• [What to do]: Records follow. Select each line holding "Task".

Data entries
========================================================================

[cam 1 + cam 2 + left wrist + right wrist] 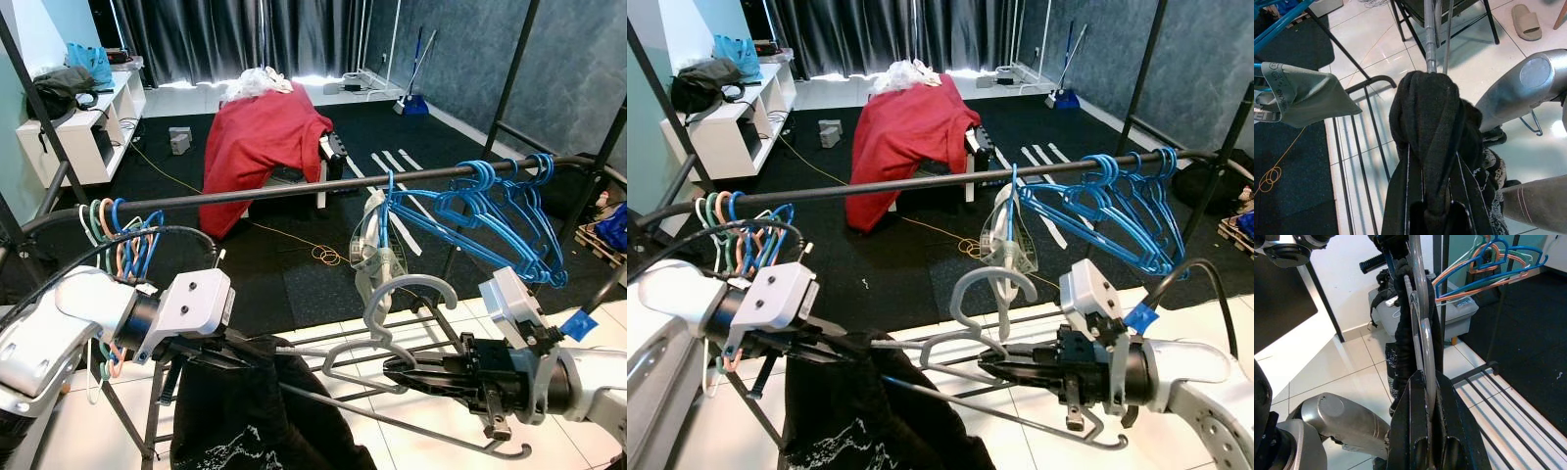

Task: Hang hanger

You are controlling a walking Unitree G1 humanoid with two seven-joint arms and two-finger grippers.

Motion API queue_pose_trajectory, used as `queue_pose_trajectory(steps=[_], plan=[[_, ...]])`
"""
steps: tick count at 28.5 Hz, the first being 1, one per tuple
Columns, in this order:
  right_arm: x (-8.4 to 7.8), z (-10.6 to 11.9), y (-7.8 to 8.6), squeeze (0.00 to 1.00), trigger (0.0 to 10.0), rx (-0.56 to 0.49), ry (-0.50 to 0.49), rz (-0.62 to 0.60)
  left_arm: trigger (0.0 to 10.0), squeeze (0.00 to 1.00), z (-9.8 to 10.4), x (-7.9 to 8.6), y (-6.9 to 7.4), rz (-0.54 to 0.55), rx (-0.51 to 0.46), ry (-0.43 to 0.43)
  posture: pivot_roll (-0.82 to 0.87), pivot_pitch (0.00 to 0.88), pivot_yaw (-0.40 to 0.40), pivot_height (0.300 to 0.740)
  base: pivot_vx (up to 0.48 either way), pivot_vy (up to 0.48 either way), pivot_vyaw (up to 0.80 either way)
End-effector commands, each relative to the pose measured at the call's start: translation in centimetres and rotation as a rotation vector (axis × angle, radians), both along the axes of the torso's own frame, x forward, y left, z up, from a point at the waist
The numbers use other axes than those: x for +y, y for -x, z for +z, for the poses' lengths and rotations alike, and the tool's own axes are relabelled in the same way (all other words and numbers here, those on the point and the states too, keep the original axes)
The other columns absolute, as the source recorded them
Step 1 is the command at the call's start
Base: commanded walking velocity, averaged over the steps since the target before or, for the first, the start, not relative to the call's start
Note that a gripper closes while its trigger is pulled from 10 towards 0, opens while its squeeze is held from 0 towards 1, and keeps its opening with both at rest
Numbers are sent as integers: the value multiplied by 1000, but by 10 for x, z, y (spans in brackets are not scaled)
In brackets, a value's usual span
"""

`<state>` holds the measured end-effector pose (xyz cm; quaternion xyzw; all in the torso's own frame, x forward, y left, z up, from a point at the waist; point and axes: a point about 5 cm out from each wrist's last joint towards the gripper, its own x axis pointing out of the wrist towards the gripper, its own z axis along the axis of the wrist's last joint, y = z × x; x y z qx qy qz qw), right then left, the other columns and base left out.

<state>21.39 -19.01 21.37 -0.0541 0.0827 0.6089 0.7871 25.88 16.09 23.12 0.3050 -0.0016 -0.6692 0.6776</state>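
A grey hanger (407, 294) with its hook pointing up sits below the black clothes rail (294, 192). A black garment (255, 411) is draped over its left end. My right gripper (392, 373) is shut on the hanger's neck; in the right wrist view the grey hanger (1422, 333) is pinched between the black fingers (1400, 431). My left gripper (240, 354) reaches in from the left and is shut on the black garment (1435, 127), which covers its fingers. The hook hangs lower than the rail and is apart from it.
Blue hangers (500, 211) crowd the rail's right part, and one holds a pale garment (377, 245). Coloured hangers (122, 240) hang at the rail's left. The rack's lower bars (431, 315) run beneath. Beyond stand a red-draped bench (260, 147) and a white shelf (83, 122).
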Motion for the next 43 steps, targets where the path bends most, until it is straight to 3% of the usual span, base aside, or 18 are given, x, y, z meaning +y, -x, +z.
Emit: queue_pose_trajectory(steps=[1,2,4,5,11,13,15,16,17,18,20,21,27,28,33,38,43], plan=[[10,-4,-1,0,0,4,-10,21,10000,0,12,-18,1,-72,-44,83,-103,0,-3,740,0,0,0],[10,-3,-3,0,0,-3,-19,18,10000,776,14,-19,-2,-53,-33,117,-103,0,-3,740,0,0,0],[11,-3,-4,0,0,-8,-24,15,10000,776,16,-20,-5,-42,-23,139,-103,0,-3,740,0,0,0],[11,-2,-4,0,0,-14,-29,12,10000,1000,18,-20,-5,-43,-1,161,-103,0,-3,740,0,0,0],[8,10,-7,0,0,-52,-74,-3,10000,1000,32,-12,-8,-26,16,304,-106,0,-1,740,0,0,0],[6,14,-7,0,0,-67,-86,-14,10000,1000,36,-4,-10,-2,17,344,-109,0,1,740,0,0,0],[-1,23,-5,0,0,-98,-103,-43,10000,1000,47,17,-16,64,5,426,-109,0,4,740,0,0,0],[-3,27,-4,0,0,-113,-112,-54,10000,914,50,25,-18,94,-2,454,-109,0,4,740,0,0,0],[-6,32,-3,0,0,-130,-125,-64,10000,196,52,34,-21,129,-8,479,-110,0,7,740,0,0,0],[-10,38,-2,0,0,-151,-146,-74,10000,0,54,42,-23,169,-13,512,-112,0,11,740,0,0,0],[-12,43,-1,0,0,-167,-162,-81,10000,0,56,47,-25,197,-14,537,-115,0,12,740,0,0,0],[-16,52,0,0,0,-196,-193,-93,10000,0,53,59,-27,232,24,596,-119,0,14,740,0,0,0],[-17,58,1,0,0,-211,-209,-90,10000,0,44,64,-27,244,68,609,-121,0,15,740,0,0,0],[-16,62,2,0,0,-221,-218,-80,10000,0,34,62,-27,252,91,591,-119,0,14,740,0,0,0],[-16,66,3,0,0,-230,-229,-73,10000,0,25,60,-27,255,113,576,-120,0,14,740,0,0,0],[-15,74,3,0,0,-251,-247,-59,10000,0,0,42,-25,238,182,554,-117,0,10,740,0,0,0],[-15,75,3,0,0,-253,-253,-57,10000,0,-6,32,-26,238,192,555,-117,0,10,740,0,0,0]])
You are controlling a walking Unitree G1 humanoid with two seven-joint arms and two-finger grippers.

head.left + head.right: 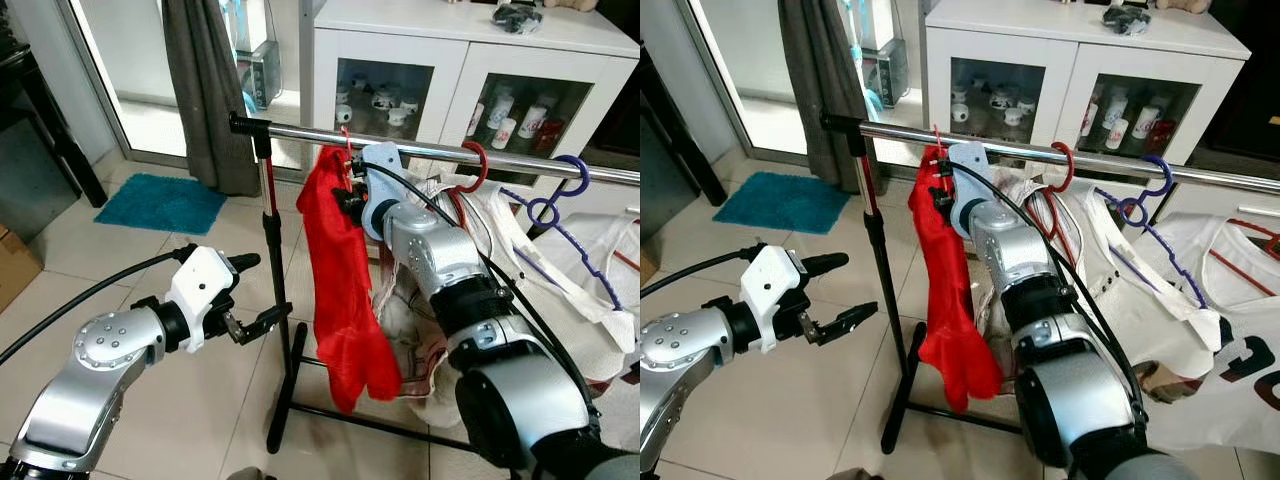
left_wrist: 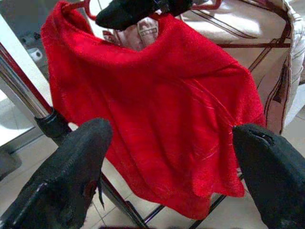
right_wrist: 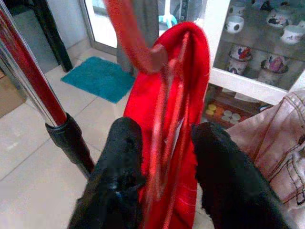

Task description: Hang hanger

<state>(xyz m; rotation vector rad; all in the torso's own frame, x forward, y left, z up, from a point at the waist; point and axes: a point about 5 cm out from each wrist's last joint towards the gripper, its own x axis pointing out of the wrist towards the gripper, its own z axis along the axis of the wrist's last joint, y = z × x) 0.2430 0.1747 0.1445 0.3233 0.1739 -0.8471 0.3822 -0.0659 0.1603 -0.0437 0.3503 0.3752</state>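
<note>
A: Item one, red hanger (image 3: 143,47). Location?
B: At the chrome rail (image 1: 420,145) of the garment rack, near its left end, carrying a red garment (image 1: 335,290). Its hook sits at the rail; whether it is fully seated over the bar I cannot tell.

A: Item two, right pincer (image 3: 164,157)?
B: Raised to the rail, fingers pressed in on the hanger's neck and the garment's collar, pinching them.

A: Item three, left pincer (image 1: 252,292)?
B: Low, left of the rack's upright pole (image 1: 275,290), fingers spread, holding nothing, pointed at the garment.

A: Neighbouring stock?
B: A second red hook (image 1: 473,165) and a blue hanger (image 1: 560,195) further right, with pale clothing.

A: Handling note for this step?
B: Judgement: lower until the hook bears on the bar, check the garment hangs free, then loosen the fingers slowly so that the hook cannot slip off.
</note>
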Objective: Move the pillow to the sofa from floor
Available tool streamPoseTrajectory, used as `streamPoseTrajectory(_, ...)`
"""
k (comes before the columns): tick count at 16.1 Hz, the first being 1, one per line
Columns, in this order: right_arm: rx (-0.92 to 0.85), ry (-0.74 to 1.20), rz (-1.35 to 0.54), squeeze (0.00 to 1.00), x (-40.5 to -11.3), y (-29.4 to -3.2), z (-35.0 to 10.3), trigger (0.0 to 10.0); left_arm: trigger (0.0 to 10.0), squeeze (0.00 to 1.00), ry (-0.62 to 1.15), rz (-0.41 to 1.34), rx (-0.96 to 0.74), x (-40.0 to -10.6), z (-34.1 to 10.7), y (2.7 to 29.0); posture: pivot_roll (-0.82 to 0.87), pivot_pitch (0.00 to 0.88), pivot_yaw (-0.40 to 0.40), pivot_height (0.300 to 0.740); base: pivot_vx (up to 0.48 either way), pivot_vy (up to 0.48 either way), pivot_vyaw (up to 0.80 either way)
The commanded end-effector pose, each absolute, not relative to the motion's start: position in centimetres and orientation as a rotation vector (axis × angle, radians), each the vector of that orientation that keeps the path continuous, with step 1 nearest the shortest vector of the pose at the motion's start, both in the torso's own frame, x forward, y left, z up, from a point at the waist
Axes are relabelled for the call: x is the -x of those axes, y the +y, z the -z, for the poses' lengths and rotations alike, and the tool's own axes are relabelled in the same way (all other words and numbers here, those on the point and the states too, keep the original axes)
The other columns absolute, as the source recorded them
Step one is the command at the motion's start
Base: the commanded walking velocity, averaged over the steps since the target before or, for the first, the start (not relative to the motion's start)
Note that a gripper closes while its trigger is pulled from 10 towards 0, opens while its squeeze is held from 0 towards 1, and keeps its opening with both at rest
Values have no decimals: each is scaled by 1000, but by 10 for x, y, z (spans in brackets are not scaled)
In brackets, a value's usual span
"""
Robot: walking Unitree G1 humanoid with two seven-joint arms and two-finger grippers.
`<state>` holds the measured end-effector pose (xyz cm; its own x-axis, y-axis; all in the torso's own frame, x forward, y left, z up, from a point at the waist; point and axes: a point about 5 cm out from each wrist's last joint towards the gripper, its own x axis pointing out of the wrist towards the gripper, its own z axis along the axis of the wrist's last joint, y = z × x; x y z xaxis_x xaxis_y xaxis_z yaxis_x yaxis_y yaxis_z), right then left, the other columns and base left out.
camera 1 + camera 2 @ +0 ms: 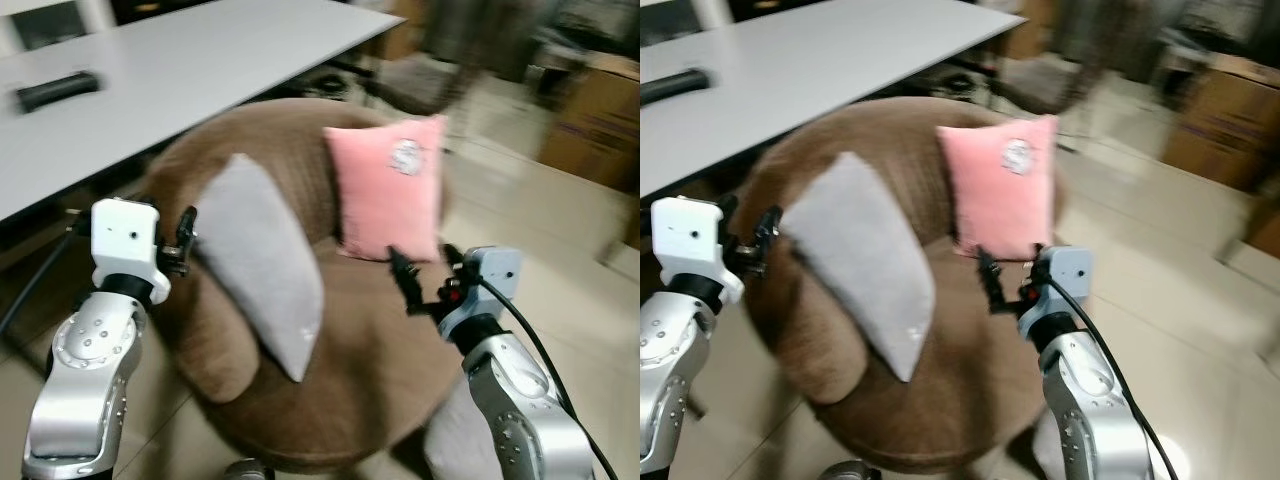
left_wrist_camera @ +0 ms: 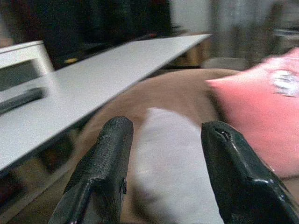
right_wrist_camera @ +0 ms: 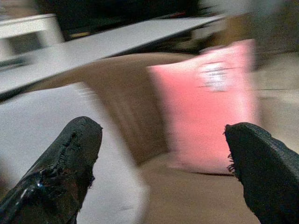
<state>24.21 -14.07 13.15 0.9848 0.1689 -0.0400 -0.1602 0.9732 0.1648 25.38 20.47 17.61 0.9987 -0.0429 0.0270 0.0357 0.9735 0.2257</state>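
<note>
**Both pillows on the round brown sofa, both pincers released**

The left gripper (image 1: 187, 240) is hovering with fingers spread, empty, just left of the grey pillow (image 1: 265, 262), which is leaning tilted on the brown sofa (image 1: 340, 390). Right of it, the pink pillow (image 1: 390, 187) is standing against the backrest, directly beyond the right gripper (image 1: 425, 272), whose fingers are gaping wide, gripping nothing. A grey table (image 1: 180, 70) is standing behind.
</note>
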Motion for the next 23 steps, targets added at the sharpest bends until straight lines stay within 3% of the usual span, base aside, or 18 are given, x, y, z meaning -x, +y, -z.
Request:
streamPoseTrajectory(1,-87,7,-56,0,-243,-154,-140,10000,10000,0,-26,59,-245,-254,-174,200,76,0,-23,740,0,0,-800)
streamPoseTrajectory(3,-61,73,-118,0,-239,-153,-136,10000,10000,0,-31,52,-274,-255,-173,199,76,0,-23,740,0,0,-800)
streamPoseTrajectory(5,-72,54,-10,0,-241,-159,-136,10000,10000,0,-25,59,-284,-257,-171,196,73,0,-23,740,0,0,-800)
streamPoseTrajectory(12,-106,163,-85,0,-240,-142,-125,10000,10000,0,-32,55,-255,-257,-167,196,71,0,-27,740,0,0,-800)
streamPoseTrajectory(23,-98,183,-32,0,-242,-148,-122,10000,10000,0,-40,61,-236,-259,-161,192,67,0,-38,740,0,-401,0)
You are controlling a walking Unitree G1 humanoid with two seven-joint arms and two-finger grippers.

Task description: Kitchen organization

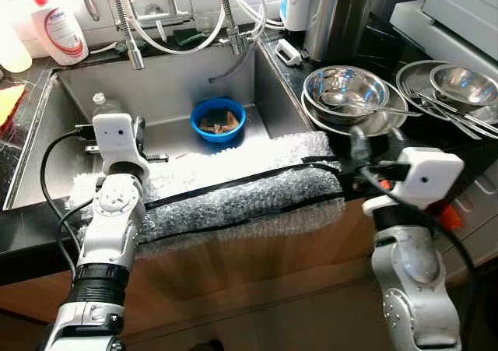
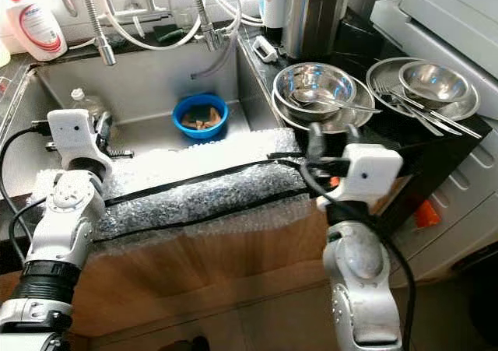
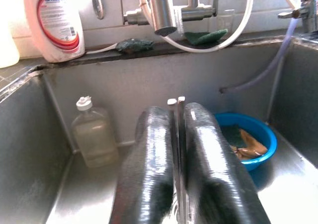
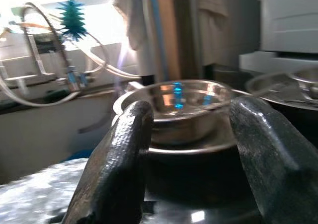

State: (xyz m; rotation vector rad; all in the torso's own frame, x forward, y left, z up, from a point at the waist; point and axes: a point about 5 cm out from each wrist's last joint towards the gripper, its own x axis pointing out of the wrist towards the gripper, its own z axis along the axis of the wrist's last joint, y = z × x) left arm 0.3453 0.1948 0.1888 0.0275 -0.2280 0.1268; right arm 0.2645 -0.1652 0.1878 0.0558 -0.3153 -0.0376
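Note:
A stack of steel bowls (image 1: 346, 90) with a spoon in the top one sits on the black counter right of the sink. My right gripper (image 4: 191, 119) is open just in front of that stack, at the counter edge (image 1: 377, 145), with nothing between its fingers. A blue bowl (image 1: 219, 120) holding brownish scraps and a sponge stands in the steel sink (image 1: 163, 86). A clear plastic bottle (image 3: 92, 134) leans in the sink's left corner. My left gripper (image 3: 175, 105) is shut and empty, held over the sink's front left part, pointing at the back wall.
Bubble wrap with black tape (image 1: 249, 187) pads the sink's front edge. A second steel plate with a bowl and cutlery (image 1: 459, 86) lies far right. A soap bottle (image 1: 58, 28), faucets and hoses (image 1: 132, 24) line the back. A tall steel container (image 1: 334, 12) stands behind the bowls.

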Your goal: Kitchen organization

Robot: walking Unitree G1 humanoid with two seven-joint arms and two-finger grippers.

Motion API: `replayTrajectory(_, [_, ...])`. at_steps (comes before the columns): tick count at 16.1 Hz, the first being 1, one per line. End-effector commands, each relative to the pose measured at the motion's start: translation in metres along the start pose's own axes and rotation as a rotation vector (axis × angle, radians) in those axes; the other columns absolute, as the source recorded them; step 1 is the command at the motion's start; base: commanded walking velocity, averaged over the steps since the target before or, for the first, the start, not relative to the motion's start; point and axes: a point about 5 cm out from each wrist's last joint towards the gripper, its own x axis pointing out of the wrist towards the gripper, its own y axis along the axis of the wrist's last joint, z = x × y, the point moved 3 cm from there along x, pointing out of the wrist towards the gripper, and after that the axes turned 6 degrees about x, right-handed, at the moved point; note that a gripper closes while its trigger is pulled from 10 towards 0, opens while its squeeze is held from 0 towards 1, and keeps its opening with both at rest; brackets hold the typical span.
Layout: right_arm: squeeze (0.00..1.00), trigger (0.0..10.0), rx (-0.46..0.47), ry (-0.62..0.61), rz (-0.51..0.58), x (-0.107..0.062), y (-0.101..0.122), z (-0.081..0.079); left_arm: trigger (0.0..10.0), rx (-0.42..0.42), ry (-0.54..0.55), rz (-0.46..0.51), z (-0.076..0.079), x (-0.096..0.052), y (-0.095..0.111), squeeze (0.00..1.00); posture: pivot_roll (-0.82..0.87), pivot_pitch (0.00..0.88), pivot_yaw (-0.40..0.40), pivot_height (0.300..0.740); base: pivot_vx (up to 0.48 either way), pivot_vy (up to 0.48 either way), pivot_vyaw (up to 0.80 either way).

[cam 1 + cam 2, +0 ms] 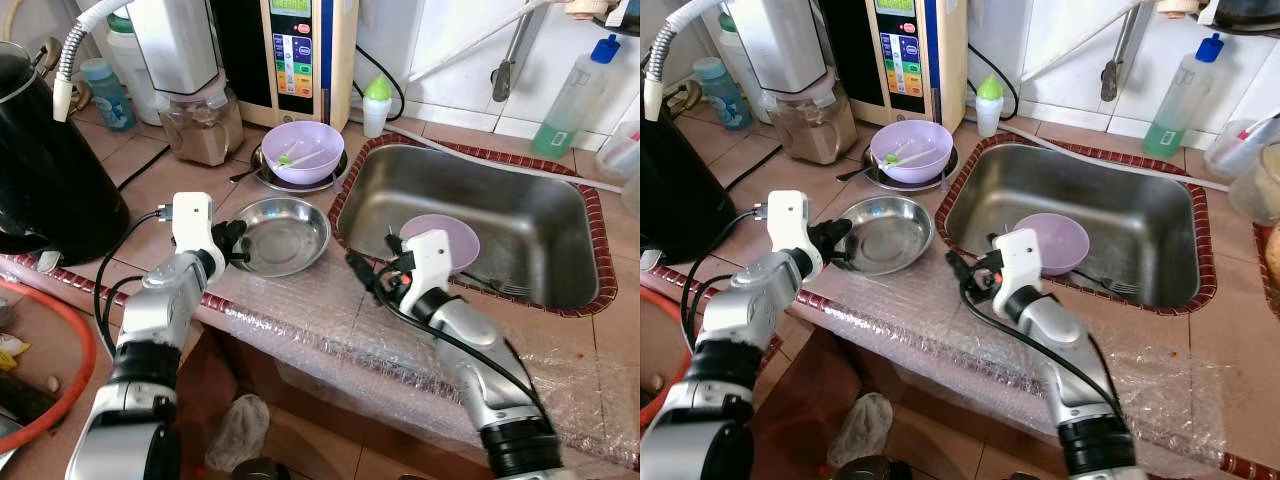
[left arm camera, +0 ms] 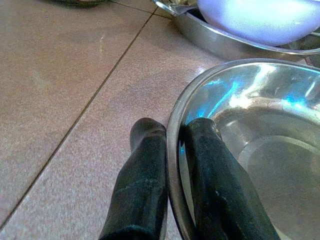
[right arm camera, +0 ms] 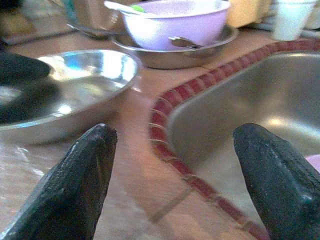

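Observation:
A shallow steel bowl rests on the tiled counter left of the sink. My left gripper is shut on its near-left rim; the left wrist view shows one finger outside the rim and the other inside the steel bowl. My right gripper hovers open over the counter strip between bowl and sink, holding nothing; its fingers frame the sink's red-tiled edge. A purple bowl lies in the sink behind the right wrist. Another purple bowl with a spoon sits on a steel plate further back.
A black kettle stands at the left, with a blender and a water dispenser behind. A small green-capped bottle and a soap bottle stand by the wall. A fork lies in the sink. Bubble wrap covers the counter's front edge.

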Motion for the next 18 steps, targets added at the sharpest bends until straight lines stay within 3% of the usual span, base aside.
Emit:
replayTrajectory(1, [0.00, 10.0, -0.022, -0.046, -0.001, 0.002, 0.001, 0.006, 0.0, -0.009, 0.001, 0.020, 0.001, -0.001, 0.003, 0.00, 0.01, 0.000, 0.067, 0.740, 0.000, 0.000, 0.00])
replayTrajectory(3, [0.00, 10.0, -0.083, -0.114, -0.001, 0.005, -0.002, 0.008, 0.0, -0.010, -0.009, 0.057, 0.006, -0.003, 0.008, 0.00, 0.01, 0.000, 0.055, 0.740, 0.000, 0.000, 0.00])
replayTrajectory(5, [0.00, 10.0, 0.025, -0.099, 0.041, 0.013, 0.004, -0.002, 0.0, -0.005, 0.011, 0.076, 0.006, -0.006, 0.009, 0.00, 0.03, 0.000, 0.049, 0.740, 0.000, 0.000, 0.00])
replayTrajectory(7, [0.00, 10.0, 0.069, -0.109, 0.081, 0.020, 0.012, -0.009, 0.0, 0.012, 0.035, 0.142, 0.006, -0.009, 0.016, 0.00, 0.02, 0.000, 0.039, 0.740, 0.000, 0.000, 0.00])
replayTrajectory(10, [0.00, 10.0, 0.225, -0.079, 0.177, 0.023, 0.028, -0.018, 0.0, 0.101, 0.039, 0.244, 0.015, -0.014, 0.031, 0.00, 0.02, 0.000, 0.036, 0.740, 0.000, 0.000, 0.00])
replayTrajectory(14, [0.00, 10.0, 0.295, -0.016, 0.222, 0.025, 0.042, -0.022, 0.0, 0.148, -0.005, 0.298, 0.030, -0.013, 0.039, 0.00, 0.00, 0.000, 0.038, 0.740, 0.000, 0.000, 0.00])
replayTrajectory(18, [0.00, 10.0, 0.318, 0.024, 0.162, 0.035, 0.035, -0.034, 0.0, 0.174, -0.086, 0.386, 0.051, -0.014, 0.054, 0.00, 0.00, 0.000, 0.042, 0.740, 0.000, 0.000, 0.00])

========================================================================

• [Result]:
Task: Hang hanger
Task description: Hang hanger
Task description: Kitchen organization

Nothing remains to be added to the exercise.